In this blog, I would like to show you how to optimize Apache Cassandra deployment on Pure Storage FlashArray//X. Apache Cassandra is an open-source, distributed, wide column store, NoSQL database management system designed to handle large amounts of data across many servers, providing high availability with no single point of failure.
FlashArray//X is the first all-flash, 100% NVMe storage solution designed for all your apps – both mainstream enterprise and next-gen web-scale. Delivering up to 3PB effective in 6U with support for FC, iSCSI, and NVMe over Fabrics connectivity via DirectFlashTM technology. FlashArray//X has proven 99.9999% availability, and this is very important for Apache Cassandra which is also known for high-availability.
Best practices for Apache Cassandra
Let us now look at the best practices for Apache Cassandra deployment on FlashArray//X. The operating system used was Centos 7.5 for Apache Cassandra deployment.
Cassandra data: /var/log/cassandra/data ->XFS
Commit logs: /var/log/cassandra/commitlog ->XFS
2. Configuration of udev rules: The device manager of the kernel needs to be configured as shown below.

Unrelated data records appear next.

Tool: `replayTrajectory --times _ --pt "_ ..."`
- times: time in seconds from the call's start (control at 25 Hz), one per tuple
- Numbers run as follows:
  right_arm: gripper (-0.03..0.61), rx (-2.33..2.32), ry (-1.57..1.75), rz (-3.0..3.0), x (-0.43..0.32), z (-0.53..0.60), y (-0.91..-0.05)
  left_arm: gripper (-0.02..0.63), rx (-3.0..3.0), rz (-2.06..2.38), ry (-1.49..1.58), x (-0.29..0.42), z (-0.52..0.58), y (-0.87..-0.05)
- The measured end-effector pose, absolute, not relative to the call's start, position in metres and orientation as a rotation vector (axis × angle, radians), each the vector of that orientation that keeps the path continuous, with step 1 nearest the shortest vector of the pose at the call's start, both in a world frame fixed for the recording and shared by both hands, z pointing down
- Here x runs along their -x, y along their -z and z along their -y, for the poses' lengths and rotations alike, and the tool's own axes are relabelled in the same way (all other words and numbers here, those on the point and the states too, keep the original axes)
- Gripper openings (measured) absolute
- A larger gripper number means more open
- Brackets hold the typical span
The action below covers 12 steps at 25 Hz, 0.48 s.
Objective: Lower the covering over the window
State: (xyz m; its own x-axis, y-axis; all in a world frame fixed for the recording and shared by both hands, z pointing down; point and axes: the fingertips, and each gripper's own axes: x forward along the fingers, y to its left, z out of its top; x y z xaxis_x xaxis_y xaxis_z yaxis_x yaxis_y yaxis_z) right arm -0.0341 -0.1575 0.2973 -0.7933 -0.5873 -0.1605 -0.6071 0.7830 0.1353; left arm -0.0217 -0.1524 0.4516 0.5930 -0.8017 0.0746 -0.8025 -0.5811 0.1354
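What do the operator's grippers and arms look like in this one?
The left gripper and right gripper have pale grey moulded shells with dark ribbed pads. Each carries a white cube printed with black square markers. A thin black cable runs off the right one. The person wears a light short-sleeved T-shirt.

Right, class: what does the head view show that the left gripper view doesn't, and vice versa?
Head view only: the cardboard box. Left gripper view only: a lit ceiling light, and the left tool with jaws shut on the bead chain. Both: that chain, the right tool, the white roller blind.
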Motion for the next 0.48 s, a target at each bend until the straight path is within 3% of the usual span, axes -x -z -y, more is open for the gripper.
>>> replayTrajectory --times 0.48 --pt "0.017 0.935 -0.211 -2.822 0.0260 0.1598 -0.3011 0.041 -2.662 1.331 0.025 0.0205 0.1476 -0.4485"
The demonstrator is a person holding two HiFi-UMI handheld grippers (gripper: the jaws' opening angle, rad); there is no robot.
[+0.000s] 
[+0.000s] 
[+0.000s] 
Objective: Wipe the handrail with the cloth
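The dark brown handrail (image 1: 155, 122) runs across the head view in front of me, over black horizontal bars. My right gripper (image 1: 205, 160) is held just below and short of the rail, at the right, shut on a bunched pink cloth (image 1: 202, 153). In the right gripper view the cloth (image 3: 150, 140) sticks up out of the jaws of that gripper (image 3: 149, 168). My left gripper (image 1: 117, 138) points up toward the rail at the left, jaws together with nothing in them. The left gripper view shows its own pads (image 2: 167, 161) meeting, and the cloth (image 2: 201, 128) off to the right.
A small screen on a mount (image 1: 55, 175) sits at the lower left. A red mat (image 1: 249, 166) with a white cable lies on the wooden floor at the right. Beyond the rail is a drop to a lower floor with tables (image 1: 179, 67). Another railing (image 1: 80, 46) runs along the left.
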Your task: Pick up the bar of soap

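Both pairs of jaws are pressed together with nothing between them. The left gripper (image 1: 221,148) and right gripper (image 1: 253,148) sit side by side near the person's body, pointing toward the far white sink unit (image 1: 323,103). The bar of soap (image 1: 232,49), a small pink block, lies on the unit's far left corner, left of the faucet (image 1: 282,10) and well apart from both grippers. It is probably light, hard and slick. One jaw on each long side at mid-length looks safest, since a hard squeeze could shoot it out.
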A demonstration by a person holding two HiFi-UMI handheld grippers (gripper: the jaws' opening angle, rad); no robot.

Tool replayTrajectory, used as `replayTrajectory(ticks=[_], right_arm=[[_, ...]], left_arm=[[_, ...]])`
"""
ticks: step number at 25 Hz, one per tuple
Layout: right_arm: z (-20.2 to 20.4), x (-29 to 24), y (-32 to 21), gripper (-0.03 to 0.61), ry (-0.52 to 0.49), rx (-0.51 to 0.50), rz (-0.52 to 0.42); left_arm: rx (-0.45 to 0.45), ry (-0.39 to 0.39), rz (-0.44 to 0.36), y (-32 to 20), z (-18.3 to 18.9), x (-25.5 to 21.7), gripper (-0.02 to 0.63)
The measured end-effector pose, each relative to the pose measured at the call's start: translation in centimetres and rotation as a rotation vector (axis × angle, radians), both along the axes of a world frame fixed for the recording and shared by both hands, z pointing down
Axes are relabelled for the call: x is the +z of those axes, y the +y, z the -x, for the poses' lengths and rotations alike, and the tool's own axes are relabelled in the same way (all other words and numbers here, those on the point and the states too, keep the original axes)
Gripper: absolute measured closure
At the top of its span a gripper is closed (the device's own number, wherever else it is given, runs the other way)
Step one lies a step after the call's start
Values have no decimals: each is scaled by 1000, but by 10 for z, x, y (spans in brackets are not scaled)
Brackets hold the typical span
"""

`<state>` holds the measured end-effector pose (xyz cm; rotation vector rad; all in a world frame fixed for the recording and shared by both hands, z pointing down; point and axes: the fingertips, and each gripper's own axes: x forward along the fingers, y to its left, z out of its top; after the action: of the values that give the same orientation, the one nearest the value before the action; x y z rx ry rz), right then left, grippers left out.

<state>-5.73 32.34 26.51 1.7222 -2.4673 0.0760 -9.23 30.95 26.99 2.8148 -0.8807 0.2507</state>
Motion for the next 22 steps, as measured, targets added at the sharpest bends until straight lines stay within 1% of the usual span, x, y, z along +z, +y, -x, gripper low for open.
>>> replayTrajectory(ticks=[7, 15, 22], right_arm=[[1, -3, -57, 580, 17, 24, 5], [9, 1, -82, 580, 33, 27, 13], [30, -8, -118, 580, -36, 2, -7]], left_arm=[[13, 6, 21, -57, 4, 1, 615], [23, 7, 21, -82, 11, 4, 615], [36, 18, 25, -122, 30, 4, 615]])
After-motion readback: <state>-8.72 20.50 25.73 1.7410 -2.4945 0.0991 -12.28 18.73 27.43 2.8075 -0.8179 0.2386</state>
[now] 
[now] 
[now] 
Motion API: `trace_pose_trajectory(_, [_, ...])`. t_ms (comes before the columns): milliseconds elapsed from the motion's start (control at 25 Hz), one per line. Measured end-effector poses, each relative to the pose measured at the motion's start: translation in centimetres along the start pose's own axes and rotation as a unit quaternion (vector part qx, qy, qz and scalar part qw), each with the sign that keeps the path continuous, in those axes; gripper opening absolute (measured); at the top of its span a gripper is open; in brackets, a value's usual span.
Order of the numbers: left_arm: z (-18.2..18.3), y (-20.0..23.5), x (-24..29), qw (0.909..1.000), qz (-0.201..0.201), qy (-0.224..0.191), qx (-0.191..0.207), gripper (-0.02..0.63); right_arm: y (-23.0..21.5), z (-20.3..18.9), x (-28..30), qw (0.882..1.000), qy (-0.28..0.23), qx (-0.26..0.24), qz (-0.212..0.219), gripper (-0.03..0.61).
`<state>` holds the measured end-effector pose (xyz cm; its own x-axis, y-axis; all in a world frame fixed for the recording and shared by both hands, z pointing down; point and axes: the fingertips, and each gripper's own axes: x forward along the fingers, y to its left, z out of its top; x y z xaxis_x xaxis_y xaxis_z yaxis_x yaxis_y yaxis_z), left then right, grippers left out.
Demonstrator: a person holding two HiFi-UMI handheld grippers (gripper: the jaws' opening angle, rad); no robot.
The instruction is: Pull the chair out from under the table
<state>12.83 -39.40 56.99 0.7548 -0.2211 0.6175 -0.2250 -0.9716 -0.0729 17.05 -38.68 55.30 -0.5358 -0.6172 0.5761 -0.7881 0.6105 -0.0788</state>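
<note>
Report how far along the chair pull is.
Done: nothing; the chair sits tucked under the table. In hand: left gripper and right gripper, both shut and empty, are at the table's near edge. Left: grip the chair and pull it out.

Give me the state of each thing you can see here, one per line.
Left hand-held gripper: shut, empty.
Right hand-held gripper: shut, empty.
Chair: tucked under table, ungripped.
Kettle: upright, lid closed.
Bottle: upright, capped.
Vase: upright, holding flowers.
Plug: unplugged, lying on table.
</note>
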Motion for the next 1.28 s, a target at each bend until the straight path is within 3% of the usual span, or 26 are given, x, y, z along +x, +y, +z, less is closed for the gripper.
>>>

Most important parameters to be changed are nr_requests and scheduler. Please set parameters has shown below for Pure Storage as shown below:
# Use noop scheduler for high-performance solid-state storage
echo noop > /sys/block/device_name/queue/scheduler
# For nr_requests which set the max queue for read and write requests
For commit logs:(Optimized for low latency)
echo 2> sys/block/device_name/queue/nr_requests
For Cassandra data:(Optimized for Asynchronous IO/Burst IO for Memtables flushing periodically)
echo 1024> sys/block/device_name/queue/nr_requests
3. Multipathing on Pure Storage FlashArray//X: Multipathing needs to be set up to do queue-length for all PURE LUNs by configuring it in /etc/multipath.conf.
The file contents of multipath.conf are shown here:
cassandraseed:~ # cat /etc/multipath.conf
path_selector “queue-length 0”
4. Compression for Keyspaces: Turning off compression for Cassandra keyspaces produced the best possible results. It was also good to in terms of data reduction on the array as well. With compression turned-off, the data reduction on the FlashArray//X for Cassandra data was in the range of 2.4-3:1. So Cassandra data was reduced by a factor of 3 with replication factor 3.
5. Disable transparent huge pages: Apache Cassandra allocates memory based on 4K pages, so it is very important to disable transparent huge pages.
echo never > /sys/kernel/mm/transparent_hugepage/defrag
6. Disable swap: This is a very important configuration for Cassandra as it can result in very bad performance. This is due to the fact that the Apache Cassandra database has many replicas and it is preferred for a replica to die quickly when memory is low rather than swapping. This ensures high performance as Cassandra does not continue writing to the slow replica due to swapping and redirect to another node which has no issues in terms of memory.
sudo swapoff –all
7. User limit configuration: Set the following limits on the cassandra user account using ulimit
Set the nproc limits to 32768 in the /etc/security/limits.d/90-nproc.conf configuration file:
cassandra_user – nproc 32768
cassandra_user – memlock unlimited
cassandra_user – nofile 1048576
cassandra_user – as unlimited
Add the following line to /etc/sysctl.conf:
vm.max_map_count = 1048575
8. Disable CPU frequency scaling: The CPU speed scaling needs to be disabled for Apache Cassandra, if not it causes significant performance loss.
Also, for JVM configuration and heap configuration please follow the best practices by Apache Cassandra or DataStax.